Pazarları Hiç Sevmem
Çekimleri Ege’nin Tire, Ödemiş, Gökçen ve Birgi kasabalarında ve İstanbul’da gerçekleştirilen film yaşamlarında zorlu dönemlerden geçen iki insanın birbirlerine destek olma sürecini beyazperdeye taşıyor.
Filmin Senarist ve yönetmenliğini Rezzan Tanyeli üstlenirken oyuncu kadrosunda Ayşen Gruda, Melisa Sözen, Ezgi Mola, Hasibe Eren, Umut Kurt, Edhem Dirvana, Kenan Demirok, Şebnem Dilligil gibi önemli isimler yer alıyor…

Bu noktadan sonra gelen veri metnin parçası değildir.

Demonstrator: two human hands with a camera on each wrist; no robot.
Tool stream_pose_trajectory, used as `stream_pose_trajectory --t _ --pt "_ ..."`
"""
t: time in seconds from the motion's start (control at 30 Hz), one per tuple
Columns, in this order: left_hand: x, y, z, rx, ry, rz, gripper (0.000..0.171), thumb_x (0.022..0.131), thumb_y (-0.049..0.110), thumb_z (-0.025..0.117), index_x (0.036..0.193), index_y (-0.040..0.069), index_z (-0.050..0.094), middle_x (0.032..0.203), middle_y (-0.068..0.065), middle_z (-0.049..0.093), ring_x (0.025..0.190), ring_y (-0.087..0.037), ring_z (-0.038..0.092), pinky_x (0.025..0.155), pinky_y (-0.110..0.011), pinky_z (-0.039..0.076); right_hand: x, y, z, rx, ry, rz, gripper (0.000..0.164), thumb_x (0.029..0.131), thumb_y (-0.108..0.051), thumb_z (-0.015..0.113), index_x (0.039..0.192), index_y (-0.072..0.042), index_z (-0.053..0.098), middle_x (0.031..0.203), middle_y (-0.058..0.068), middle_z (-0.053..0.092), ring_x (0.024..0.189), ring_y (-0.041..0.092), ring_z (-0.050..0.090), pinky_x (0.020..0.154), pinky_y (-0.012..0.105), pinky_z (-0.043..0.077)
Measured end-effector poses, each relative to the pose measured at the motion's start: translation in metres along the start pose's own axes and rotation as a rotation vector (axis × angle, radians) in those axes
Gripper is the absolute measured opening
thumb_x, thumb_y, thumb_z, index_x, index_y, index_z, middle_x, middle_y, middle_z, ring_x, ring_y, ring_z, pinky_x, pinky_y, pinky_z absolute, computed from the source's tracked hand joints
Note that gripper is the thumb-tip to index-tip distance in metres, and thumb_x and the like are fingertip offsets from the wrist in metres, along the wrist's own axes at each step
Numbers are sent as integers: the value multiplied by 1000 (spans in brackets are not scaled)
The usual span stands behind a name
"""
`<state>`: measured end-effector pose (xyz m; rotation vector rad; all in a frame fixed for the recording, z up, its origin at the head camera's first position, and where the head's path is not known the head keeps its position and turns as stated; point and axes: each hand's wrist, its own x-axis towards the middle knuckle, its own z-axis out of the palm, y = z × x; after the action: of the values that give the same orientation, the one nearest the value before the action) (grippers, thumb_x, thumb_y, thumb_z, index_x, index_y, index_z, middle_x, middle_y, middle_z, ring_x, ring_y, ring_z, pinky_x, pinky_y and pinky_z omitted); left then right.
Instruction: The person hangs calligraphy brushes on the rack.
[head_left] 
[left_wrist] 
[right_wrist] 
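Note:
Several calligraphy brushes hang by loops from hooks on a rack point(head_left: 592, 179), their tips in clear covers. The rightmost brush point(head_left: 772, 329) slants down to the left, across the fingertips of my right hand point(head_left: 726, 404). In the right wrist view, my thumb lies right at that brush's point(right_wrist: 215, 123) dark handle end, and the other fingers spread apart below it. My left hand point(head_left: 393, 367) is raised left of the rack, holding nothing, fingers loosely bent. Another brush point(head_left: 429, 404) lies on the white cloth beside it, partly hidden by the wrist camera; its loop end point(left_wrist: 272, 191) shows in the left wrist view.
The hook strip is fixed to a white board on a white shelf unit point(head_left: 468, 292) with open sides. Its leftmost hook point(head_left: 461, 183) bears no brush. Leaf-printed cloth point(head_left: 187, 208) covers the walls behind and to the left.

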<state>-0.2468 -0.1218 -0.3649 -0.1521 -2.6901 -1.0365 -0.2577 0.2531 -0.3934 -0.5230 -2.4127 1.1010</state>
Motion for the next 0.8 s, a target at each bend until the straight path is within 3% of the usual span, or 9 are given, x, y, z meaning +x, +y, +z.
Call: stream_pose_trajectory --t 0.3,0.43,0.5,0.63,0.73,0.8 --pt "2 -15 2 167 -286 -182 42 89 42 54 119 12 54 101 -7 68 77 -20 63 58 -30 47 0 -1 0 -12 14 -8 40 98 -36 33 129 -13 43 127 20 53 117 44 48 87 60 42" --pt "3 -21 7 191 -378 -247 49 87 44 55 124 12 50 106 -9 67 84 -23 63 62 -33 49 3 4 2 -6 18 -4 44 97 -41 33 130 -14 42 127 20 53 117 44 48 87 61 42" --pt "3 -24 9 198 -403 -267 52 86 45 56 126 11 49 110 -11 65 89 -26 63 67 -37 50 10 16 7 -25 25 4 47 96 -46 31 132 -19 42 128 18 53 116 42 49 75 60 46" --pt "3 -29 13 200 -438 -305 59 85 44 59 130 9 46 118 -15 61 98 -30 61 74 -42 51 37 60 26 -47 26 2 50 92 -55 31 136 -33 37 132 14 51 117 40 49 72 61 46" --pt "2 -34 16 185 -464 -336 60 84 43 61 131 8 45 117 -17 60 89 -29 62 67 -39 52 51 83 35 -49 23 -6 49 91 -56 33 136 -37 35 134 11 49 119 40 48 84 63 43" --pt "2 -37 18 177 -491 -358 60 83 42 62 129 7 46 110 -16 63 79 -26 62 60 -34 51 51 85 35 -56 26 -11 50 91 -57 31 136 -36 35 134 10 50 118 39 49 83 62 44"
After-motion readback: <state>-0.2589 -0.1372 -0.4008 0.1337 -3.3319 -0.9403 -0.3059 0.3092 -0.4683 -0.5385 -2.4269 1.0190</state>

Kanlı Pazar / Bloody Sunday
30 Ocak 1972 tarihinde Britanya askerleri, Kuzey İrlanda’nın Derry şehrinde, insan hakları için düzenlenen yürüyüşe katılan 13 silahsız sivil vatandaşı vurarak öldürür.
‘Kanlı Pazar’ olarak bilinen bu olay, modern İrlanda sorunu tarihinde önemli bir dönüm noktası olur. Hafif ölçekte bir uzlaşmazlığı iç savaşa dönüştüren gelişmeler, çoğu genç İrlandalı’nın IRA ordusuna katılmasına ve şiddet dolu 25 yıllık bir mücadele devrinin başlamasına neden olur. Kanlı Pazar, 2002 Berlin Film Festivali’nde en iyi film ödülünü alarak, İngiliz Parlemanto’sunun 30 yıl önceki filme konu olan olaylar hakkında yeniden soruşturma açmasına sebep oldu. Paul Greengrass filmografisinin en önemli filmlerinden olan Kanlı Pazar, politik sinemanın da en etkileyici örnekleri arasında yer alıyor.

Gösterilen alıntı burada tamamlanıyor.